The TOK guide actually calls these words ‘Linking Questions’ but they are neither questions nor is it necessarily obvious what they are meant to be linking. A better way to think of them is important ‘Knowledge Words’ that you should know and attempt to use in your essays and exhibition. These words are below:

  • Belief                                        Evidence                                   Interpretation
  • Certainty                                   Experience                                Intuition
  • Culture                                      Explanation                               Technology
  • Truth                                         Values

What is it about exactly?

Knowledge and the knower: “how we know what we claim to know?” This core theme challenges students to reflect on themselves as knowers and thinkers, and to consider the extent of the influences of different kinds of communities of knowers to which they belong.

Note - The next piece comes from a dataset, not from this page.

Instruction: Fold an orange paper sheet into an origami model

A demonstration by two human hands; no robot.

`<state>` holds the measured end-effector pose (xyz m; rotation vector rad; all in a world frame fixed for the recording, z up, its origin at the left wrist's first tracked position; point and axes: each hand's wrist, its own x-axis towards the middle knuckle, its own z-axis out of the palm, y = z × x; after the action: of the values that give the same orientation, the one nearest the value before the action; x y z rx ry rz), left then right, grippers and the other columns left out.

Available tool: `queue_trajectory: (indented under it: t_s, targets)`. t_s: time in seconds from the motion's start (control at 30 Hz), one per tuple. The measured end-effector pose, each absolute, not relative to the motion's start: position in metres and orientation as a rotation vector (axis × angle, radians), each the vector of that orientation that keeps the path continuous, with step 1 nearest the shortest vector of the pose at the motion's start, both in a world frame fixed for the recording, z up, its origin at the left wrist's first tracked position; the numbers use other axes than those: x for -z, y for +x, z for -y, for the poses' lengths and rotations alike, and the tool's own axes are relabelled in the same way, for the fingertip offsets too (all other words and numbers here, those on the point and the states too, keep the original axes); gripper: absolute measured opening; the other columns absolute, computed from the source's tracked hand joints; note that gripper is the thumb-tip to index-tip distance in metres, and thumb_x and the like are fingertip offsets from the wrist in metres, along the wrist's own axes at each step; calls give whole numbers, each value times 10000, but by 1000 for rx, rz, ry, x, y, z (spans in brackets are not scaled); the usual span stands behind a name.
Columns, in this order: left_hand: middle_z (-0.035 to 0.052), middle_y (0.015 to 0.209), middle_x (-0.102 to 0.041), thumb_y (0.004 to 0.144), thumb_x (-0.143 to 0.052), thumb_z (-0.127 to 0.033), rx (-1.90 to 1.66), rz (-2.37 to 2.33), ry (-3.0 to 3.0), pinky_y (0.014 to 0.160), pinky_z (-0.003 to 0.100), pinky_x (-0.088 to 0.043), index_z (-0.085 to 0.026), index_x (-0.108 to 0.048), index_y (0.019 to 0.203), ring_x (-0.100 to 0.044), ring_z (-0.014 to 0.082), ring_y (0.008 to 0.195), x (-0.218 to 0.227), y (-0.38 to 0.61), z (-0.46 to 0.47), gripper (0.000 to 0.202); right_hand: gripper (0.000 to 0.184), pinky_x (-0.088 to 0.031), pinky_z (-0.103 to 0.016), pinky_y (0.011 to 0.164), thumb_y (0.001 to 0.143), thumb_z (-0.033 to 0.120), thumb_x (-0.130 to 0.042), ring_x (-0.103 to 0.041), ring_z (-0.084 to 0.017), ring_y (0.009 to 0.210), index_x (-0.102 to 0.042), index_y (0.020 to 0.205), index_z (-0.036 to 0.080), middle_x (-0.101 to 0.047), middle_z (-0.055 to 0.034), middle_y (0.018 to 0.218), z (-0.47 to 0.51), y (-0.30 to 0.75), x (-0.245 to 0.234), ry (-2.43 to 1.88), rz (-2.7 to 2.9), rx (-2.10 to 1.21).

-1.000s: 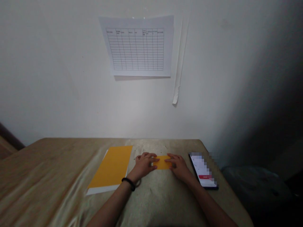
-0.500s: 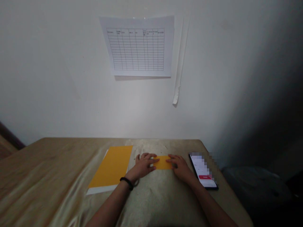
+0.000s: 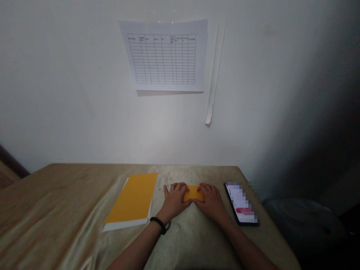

Knowledge and Natural Sciences

Examples of knowledge questions

Scope

  • Why might some people regard science as the supreme form of all knowledge?
  • Should the natural sciences be regarded as a body of knowledge, a system of knowledge or a method?
  • Could there be scientific problems that are currently unknown because the technology needed to reveal them doesn’t exist yet?
  • Is human knowledge confined to what the natural sciences discover, or are there other important inquiries that are not covered by the natural sciences?
  • What knowledge, if any, is likely to always remain beyond the capabilities of science to investigate or verify?
  • Do the natural sciences rely on any assumptions that are themselves unprovable by science?
  • Is prediction the primary purpose of scientific knowledge?
  • How might developments in scientific knowledge trigger political controversies or controversies in other areas of knowledge?

Perspectives

  • How can it be that scientific knowledge changes over time?
  • What role do paradigm shifts play in the progression of scientific knowledge?
  • How does the social context of scientific work affect the methods and findings of science?
  • In what ways have influential individuals contributed to the development of the natural sciences as an area of knowledge?
  • Does the precision of the language used in the natural sciences successfully eliminate all ambiguity?
  • Does the list of disciplines included in, or excluded from, the natural sciences change from one era to another, or from one culture or tradition to another?
  • Does competition between scientists help or hinder the production of knowledge?

Methods and tools

  • Is there a single “scientific method”?
  • What is the role of imagination and intuition in the creation of hypotheses in the natural sciences?
  • What kinds of explanations do natural scientists offer?
  • Why are many of the laws in the natural sciences stated using the language of mathematics?
  • What is the role of inductive and deductive reasoning in scientific inquiry, prediction and explanation?
  • Does scientific language have a primarily descriptive, explanatory or interpretative function?

Ethics

  • Is science, or should it be, value-free?
  • Should scientific research be subject to ethical constraints or is the pursuit of all scientific knowledge intrinsically worthwhile?
  • Do we tend to exaggerate the objectivity of scientific facts and the subjectivity of moral values?
  • In what ways have developments in science challenged long-held ethical values?
  • Can moral disagreements be resolved with reference to empirical evidence?
  • Do human rights exist in the same way that the laws of gravity exist?